Some people have congenital heart valve issues, meaning they were born with valve issues. Congenital valve issues usually involve the pulmonic or aortic valve, and may occur in the context of other congenital heart issues as well.
Acquired valve issues–those that develop later in life–can result from many causes, including:
- The normal aging process (for women over 65 and men over 75, there is a tendency for calcium to build up in heart valves)
- Damage to the heart from past heart attacks, heart failure or trauma
- Infections (infections of the heart valve is called endocarditits)
- Cholesterol build-up
In cases of acquired valve disease, it’s most often the mitral or aortic valve that is affected.
How Do You Know if You Have Heart Valve Disease?
For people without any symptoms, the only sign of valve disease may be an irregular heart sound that a doctor or nurse can hear with a stethoscope.

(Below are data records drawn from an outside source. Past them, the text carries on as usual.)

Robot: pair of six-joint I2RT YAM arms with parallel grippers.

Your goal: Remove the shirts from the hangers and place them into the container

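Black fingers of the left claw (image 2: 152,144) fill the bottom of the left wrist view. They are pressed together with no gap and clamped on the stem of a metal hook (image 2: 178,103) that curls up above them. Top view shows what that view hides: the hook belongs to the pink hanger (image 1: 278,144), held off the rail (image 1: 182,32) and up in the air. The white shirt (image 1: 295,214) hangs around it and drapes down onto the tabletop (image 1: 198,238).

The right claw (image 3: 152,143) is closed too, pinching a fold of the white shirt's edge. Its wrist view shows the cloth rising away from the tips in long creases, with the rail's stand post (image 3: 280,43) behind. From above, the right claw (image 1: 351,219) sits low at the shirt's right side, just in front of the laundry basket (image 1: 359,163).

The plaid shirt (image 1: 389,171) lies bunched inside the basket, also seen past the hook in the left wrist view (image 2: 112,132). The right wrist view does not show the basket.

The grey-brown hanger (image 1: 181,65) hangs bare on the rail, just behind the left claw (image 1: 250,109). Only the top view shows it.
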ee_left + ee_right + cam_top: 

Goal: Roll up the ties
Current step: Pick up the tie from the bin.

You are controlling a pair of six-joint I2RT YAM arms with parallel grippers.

For those who do have symptoms, an examination with a heart specialist can clarify the diagnosis. After a thorough interview and physical exam, a cardiologist who suspects valve disease is present will usually recommend an EKG and chest x-ray. These can help establish whether there is any existing damage to the heart or nearby anatomy that may be the cause or result of valve disease. Depending on those results, more tests may be used to confirm the diagnosis, including:
- Echocardiogram: an ultrasound of the heart that can also visualize blood flow
- Stress Test: a test that looks at the heart’s response to exercise
- Cardiac MRI: an imaging test that creates a detailed view of the inside of the heart
- Cardiac Catheterization: this is a procedure that can help diagnose the severity of valve disease and related conditions like coronary artery disease
How is Heart Valve Disease Treated?
Treatment for heart valve disease involves either the repair or replacement of the existing valve. The decision to repair vs replace depends on both the extent of the damage and the particular valve. Repairs are more common in mitral and tricuspid valves, while aortic and pulmonic valves usually require replacement.
Repair or replacement can be done as a traditional, open surgery, in which surgeons operate through an incision in the chest, or it may be done through smaller incisions on the side of the chest (this is called minimally-invasive surgery).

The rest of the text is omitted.